“What is it about you Americans?” a friend in New Zealand said to me a few months ago, “Why are you so resistant to the common good?” The state of panic, fomented by some presidential candidates, reminds me of that statement. Inclusive conversations are defined as conversations where differences are leveraged as a resource, not a threat. For this issue, I’m addressing practicing inclusion for our common good.
What is the “common good?” It is something that affects all of us humans as human. Right now, the political landscape has become polarized because it is fear-driven, it helps us forget that we have anything in common. People rush to push others away in order to offer an illusion of protection. If only I can live in a box, and protect my box, I’ll be fine. Let’s just make the box bigger, stronger, let fewer people in. It is an illusion. We have forgotten that human beings cannot live in a box. We are human, we cannot live outside of communities.
Besides an organizational consultant, I am also a Reiki practitioner and teacher. Reiki is healing energy that fosters balance and relaxation in the body. It helps relieve pain, anxiety, stress, and depression. In the past 14 years as a Reiki practitioner, I have treated people at mental health, recovery, and AIDS clinics, homeless shelters, and privately. I have treated: social workers and managers, homeless and professionals, people with mental health challenges and recovering from addiction, old and young, rich and poor, republicans, democrats, independents, socialists and anarchists, formally educated and not, veterans and pacifists, from the United States and other places in the world. People generally come to me because their body is hurting, and they’ll do anything to try to make it feel better, even if they don’t believe in Reiki. Reiki brings emotional healing and peace too, but most people don’t believe or care about that in the beginning of treatment. They just want their head, knee, back, sciatica pain to go away. Doing Reiki has taught me about the common good.
There is one thing that I know all human beings have in common: a yearning to connect and be seen, appreciated, and loved. When I hold my hands over someone where they feel pain, I sometimes see images, like photographs stored in their body. My hands become the darkroom for these pictures to come to light. More frequently than not, those images are moments of separation or isolation. A man stopped by the police terrified his family would have nothing to eat if they locked him up. A mother and daughter fighting. The shame of abortion, 50 years later. An old friend walks away after a misunderstanding. A lover surprised with someone else. The immigration police knocking on one’s door.

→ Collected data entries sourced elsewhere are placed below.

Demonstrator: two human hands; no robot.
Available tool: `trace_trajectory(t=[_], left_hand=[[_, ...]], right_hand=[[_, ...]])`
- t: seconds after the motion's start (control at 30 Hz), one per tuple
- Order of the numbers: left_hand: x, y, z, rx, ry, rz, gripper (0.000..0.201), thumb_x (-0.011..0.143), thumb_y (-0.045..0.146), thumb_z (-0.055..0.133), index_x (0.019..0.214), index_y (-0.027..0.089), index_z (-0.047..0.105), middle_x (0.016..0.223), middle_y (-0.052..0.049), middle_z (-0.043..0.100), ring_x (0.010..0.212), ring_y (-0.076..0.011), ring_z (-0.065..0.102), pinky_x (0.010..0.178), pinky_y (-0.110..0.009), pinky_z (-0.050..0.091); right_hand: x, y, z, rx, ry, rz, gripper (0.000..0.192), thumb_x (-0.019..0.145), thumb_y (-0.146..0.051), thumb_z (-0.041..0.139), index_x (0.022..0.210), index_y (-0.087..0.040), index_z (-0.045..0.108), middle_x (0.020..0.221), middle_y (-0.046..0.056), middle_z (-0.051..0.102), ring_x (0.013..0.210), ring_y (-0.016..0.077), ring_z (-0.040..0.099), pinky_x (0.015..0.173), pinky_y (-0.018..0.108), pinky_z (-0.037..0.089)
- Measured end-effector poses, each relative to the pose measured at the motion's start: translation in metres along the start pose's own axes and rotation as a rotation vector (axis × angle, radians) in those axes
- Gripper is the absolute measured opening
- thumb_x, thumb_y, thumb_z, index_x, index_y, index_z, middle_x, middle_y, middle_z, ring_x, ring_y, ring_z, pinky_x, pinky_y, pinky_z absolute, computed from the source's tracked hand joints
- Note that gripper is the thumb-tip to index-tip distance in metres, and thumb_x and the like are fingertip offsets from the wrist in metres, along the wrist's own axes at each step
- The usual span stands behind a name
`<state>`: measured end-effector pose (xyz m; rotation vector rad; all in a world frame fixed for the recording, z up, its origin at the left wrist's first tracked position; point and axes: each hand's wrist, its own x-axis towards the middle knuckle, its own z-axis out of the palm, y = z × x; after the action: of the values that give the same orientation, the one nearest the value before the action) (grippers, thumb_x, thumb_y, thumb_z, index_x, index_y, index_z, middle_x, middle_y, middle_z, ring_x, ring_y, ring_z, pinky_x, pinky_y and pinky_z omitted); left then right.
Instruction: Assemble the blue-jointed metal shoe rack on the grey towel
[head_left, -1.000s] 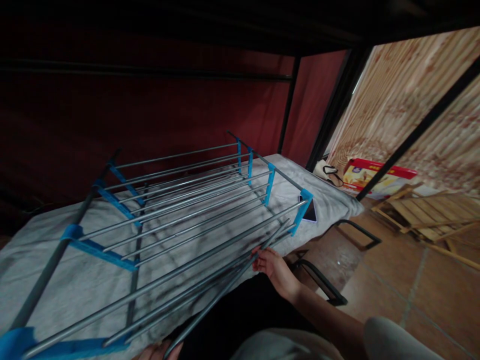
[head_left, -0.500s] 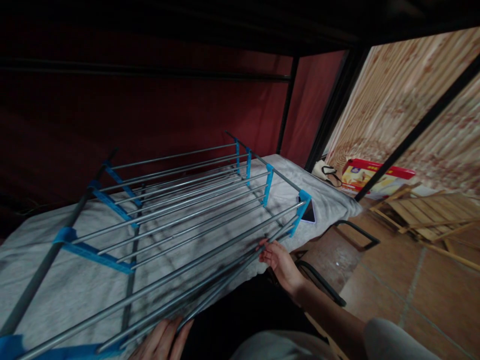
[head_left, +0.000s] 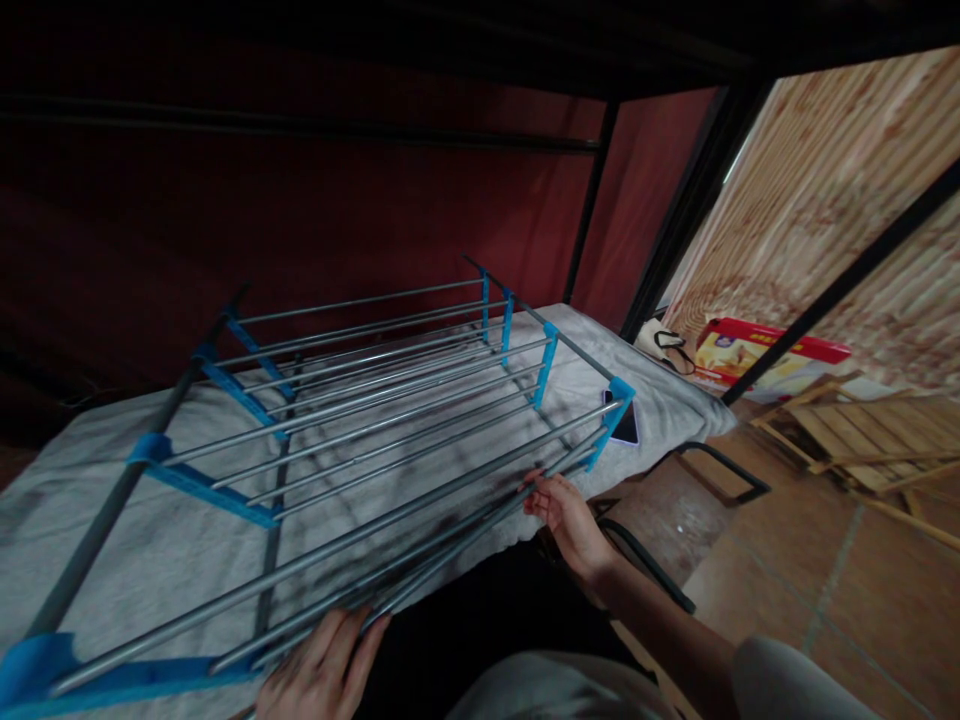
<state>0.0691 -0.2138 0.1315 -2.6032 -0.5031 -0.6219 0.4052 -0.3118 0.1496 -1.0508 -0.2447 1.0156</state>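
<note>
One grey-railed rack (head_left: 360, 420) with blue brackets lay on one grey sheet (head_left: 172, 540). The right hand (head_left: 568, 512) pinched a front rail; the left hand (head_left: 322, 670), risen further into view than before, closed loosely around the rails' near ends.

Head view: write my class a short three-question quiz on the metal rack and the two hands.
1. True or false: the rack lies on a grey cloth.
2. Which hand touches the rods nearest the blue end bracket? A) left hand B) right hand
3. What flat dark object lies on the cloth just past that bracket?

Key: 1 true; 2 B; 3 a phone.
</note>
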Motion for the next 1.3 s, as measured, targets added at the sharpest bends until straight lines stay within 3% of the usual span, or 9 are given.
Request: trace_trajectory(t=[0.33, 0.6, 0.87, 1.07, 1.3], left_hand=[[0.009, 0.0, -0.006, -0.071, 0.015, -0.043, 0.053, 0.09, -0.001, 0.03, 0.107, 0.026, 0.072, 0.094, -0.003, 0.072, 0.085, -0.0163, 0.066, 0.067, -0.024, 0.046], [0.023, 0.004, -0.01, -0.155, 0.07, -0.175, 0.033, 0.101, 0.028, 0.04, 0.091, 0.021, 0.07, 0.083, -0.003, 0.07, 0.073, -0.0146, 0.066, 0.068, -0.025, 0.047], [0.029, 0.011, -0.017, -0.194, -0.043, -0.343, 0.024, 0.098, 0.035, 0.051, 0.088, 0.017, 0.064, 0.078, -0.003, 0.063, 0.068, -0.0148, 0.061, 0.062, -0.028, 0.045], [0.034, 0.006, -0.021, -0.148, -0.11, -0.316, 0.024, 0.098, 0.037, 0.051, 0.091, 0.017, 0.063, 0.079, -0.003, 0.061, 0.071, -0.0162, 0.059, 0.063, -0.031, 0.043], [0.04, -0.001, -0.019, -0.128, -0.103, -0.283, 0.028, 0.1, 0.038, 0.046, 0.085, 0.017, 0.059, 0.08, -0.004, 0.06, 0.07, -0.0153, 0.054, 0.063, -0.032, 0.039]], right_hand=[[0.003, -0.001, -0.004, 0.003, -0.001, 0.012, 0.027, 0.071, -0.04, 0.079, 0.086, -0.019, 0.07, 0.081, 0.003, 0.069, 0.07, 0.0147, 0.059, 0.07, 0.029, 0.048], [0.0, -0.004, -0.004, 0.017, 0.023, 0.015, 0.025, 0.069, -0.035, 0.081, 0.084, -0.019, 0.07, 0.083, 0.002, 0.069, 0.07, 0.0138, 0.061, 0.069, 0.027, 0.051], [0.002, -0.005, -0.016, -0.035, 0.033, 0.059, 0.023, 0.069, -0.031, 0.082, 0.084, -0.02, 0.069, 0.093, -0.002, 0.07, 0.077, 0.0111, 0.064, 0.073, 0.024, 0.056], [0.0, -0.003, -0.02, -0.154, -0.052, 0.19, 0.024, 0.078, -0.041, 0.073, 0.087, -0.02, 0.069, 0.086, 0.002, 0.07, 0.082, 0.0146, 0.067, 0.074, 0.026, 0.057], [-0.024, 0.007, -0.007, -0.486, -0.263, 0.166, 0.027, 0.077, -0.041, 0.074, 0.093, -0.019, 0.072, 0.098, 0.006, 0.071, 0.087, 0.0179, 0.066, 0.076, 0.028, 0.054]])
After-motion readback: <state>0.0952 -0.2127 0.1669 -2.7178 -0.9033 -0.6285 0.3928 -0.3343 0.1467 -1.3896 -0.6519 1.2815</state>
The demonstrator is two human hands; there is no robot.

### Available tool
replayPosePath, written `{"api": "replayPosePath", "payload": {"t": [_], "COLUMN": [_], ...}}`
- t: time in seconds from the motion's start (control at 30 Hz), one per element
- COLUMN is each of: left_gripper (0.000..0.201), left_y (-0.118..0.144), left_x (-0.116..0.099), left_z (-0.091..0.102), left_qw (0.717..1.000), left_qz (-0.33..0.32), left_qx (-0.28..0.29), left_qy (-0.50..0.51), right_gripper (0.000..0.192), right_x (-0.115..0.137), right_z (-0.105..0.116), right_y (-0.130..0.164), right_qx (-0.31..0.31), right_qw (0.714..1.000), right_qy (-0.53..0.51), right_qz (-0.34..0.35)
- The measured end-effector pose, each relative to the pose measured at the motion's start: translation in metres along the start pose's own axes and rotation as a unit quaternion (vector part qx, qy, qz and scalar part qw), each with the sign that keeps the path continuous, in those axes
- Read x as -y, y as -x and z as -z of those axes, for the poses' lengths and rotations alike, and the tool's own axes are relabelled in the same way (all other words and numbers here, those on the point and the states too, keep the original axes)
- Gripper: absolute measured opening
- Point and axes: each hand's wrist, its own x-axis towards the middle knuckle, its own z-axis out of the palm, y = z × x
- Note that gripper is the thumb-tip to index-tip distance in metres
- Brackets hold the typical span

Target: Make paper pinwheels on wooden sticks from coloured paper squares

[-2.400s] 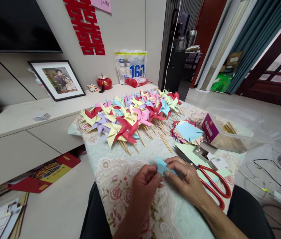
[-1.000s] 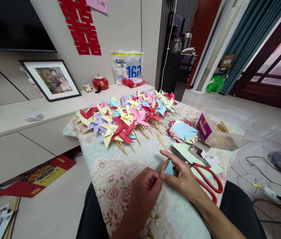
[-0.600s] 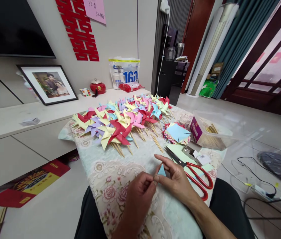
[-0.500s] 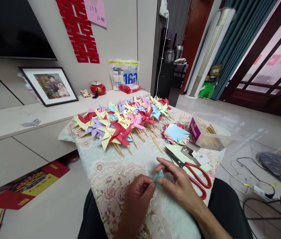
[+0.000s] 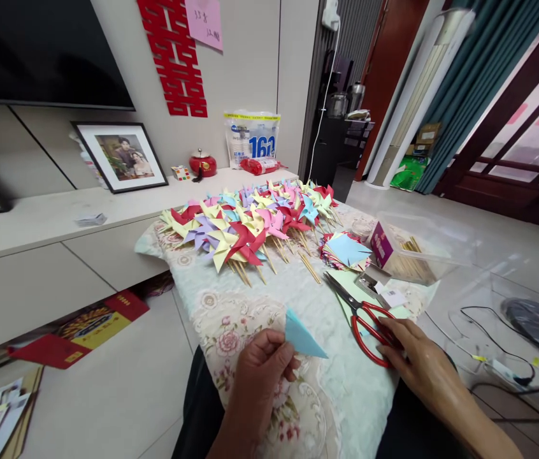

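Holding folded blue paper (image 5: 304,338) pinched in left hand (image 5: 260,376) alone now; right hand (image 5: 413,357) released, fingers closing on red scissors (image 5: 365,315) near table's right edge; cutting likely next.

A pale wall (image 5: 245,57) carries a red paper cutout (image 5: 172,57) and a dark screen (image 5: 35,51). Below runs a long low cabinet (image 5: 35,255) with a framed photo (image 5: 119,156). The floor (image 5: 503,236) is light tile. Teal curtains (image 5: 470,83) hang beside dark-framed windows (image 5: 532,127) showing daylight.
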Motion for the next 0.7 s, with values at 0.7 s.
{"api": "replayPosePath", "payload": {"t": [0.7], "left_gripper": [0.027], "left_y": [0.016], "left_x": [-0.026], "left_z": [0.022], "left_qw": [0.996], "left_qz": [-0.012], "left_qx": [0.015], "left_qy": [0.084], "right_gripper": [0.058], "right_x": [0.018], "right_z": [0.027], "right_y": [0.045], "right_qx": [0.194], "right_qw": [0.929], "right_qy": [-0.296], "right_qz": [-0.105]}}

The most frequent image I see is that of rejection. The personal feels excluded, or unloved, because they feel they do not belong they:are schizophrenic or schizoaffective, alcoholic or drug user, homeless or mentally vulnerable, Black or Latino, have four toes or three nipples, are too fat or too skinny.
As a sociologist, it is so blatant to me that the rise in shootings in the USA and the world is connected to this increased sense of exclusion and fear. Durkeim in 1897, called it anomia, a social cause of suicide. Durkheim said that when social norms change too quickly, as they often do in the post-industrial world, some feel a sense of disconnect and alienation from societal norms, they take their lives to react. I believe that currently, the sense of exclusion is so high, for some as individuals, for others as a group, that many are willing to take their own lives and the lives of others to just be able to end the pain that they feel inside. So to me, it is clear that the rising violence originates from the pain of exclusion, whatever the politics. Hurt people hurt people.
It’s so easy to hate this or that politician, take your pick. It’s much harder to love and talk with your neighbor or family member on the other side of any controversial argument and have a conversation and stay open mind and heart. When we shut down we ultimately hurt ourselves, and store the sense of isolation into our bodies as pain. While we struggle to find legal agreements and long-term solutions, let us not forget the greatest antidote to violence is love, connection, and community. Especially when connectedness and openness takes courage. For when we feel loved, embraced, and connected in community, we safeguard it. So what we do for the common good benefits ourselves as individuals, too.
Our weapons are way too advanced for how immature we are at love. We say “I love you,” but can turn it quickly into hate. It’s harder to love when we are scared, stay loving and open when we are angry, when we are terrified. There is no other option for us to survive as a species.
What if each of us today took someone who has outrageous beliefs and accepted or listened to the story that gave life to them? What if we stepped through the illusion of fear focused on our common good? Societies that pay more attention to the common good are a lot less violent than ours. We must begin to value and invest in our common good. Our survival as a country and a species depends on our ability to learn how to do so.